» Task brief
Wherever the line with "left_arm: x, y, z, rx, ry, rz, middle" sits in the listing below, transcribe from it up to and including the line with "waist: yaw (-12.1", exactly, and leave the remaining lines out.

» Data section
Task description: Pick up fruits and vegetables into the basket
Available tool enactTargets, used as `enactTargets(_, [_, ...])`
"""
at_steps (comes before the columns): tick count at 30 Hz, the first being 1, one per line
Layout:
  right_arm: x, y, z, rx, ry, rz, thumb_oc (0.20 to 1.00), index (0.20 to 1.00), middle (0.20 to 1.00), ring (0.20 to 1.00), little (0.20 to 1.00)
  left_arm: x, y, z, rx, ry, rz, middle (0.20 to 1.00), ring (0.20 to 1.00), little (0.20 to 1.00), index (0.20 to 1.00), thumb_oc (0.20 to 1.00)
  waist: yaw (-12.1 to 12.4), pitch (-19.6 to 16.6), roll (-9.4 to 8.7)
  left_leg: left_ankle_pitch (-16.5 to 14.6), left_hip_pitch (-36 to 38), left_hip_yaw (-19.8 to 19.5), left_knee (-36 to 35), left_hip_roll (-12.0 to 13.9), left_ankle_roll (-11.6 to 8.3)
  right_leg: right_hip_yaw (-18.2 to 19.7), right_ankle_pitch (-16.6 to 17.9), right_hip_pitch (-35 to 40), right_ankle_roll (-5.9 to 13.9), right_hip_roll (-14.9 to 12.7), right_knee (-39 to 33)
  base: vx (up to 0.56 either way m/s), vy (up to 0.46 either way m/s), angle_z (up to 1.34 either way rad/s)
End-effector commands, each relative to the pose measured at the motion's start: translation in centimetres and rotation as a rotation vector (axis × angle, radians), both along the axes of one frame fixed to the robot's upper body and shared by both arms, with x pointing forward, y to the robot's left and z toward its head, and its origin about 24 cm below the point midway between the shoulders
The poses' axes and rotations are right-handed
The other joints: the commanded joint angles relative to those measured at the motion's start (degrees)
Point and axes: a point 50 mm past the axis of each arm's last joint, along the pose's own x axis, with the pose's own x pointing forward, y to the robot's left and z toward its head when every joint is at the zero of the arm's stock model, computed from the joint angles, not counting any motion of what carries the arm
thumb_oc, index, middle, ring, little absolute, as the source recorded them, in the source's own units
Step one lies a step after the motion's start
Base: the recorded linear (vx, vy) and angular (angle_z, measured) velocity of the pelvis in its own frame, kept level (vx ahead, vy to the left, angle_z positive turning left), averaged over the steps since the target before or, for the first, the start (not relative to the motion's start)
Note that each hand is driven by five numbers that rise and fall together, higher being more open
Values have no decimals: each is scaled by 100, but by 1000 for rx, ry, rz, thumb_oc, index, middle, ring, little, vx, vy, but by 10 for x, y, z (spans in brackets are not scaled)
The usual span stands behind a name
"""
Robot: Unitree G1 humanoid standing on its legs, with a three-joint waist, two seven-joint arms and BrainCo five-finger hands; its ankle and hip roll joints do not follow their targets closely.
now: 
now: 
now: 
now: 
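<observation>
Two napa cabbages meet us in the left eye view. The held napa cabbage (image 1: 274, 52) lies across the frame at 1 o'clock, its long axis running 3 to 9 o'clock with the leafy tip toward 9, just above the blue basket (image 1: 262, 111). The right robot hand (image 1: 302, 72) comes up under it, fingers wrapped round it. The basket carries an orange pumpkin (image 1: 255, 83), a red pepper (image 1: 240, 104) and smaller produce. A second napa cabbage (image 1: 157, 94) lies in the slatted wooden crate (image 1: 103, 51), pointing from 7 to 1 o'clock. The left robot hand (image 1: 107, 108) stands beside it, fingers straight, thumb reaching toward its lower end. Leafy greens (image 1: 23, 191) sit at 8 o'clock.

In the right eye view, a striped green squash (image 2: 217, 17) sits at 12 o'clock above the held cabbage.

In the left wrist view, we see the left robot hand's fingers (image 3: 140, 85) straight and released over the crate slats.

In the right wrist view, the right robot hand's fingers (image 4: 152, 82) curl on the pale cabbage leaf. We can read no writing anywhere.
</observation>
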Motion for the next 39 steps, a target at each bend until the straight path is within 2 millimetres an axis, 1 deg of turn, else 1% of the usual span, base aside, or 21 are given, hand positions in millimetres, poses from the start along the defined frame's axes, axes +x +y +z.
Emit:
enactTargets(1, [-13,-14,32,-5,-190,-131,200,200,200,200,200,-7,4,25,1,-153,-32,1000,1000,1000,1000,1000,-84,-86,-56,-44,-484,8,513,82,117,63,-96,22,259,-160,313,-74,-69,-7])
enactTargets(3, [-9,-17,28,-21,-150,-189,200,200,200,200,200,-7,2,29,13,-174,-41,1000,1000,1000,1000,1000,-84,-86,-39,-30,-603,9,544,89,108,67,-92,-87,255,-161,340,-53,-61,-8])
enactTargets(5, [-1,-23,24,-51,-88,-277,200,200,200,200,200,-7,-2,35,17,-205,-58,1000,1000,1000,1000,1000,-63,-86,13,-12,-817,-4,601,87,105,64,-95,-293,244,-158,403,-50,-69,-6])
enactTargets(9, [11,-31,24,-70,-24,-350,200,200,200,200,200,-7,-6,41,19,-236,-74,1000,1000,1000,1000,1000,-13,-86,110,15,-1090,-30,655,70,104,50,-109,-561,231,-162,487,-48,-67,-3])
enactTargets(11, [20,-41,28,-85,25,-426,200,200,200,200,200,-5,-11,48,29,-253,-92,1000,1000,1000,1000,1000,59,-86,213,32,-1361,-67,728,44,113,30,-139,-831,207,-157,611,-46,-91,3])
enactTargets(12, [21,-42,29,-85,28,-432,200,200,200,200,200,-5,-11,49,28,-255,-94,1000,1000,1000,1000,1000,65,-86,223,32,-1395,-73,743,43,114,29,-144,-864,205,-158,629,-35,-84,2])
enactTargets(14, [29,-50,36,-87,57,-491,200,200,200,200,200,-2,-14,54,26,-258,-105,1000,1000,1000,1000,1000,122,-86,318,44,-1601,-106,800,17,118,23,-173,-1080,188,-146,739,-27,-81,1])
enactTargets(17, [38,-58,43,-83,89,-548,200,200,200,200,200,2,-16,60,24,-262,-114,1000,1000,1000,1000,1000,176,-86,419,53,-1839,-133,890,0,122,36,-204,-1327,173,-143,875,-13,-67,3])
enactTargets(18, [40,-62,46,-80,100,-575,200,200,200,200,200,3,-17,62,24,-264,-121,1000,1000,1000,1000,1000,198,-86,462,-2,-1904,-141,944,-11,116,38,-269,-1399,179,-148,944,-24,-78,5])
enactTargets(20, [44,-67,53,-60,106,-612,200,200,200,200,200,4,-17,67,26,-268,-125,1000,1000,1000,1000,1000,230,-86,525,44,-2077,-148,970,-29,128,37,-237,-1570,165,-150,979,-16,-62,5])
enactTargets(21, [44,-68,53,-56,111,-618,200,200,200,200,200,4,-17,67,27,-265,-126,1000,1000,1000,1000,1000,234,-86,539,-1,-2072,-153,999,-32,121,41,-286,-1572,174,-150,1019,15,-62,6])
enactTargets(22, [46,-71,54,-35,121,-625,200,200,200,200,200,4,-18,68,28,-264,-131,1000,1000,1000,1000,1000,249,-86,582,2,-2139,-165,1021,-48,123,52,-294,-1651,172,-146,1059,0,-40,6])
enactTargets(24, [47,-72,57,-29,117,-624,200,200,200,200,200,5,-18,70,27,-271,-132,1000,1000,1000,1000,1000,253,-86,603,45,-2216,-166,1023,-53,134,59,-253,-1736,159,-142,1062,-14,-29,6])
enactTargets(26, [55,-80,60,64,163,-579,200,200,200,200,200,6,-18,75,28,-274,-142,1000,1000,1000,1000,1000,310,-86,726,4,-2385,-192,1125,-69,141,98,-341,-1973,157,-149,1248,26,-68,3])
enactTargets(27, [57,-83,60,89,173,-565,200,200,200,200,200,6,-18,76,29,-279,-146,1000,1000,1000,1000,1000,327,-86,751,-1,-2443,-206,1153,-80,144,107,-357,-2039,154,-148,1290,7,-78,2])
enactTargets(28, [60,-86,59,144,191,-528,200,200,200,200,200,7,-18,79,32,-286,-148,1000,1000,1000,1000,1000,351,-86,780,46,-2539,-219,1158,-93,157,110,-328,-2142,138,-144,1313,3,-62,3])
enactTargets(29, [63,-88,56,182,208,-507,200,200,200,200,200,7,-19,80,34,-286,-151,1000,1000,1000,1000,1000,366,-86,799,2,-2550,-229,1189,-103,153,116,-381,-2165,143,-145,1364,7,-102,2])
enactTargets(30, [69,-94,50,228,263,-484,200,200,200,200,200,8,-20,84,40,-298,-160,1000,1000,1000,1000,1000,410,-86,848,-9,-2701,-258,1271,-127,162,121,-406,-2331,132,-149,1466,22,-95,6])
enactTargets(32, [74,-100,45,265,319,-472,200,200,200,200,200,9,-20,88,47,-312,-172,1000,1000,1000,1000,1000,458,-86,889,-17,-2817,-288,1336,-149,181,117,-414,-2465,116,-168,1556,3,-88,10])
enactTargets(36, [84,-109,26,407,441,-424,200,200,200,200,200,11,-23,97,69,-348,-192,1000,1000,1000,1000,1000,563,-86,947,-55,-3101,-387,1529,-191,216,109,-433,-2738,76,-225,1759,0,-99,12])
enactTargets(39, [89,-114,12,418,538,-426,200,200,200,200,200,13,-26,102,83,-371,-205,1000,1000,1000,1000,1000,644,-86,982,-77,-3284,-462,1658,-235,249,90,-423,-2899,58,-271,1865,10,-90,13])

» Response below
  left_arm: x, y, z, rx, ry, rz, middle (0.20 to 1.00), ring (0.20 to 1.00), little (0.20 to 1.00), index (0.20 to 1.00), thumb_oc (0.20 to 1.00)
  waist: yaw (-12.1 to 12.4), pitch (-19.6 to 16.6), roll (-9.4 to 8.7)

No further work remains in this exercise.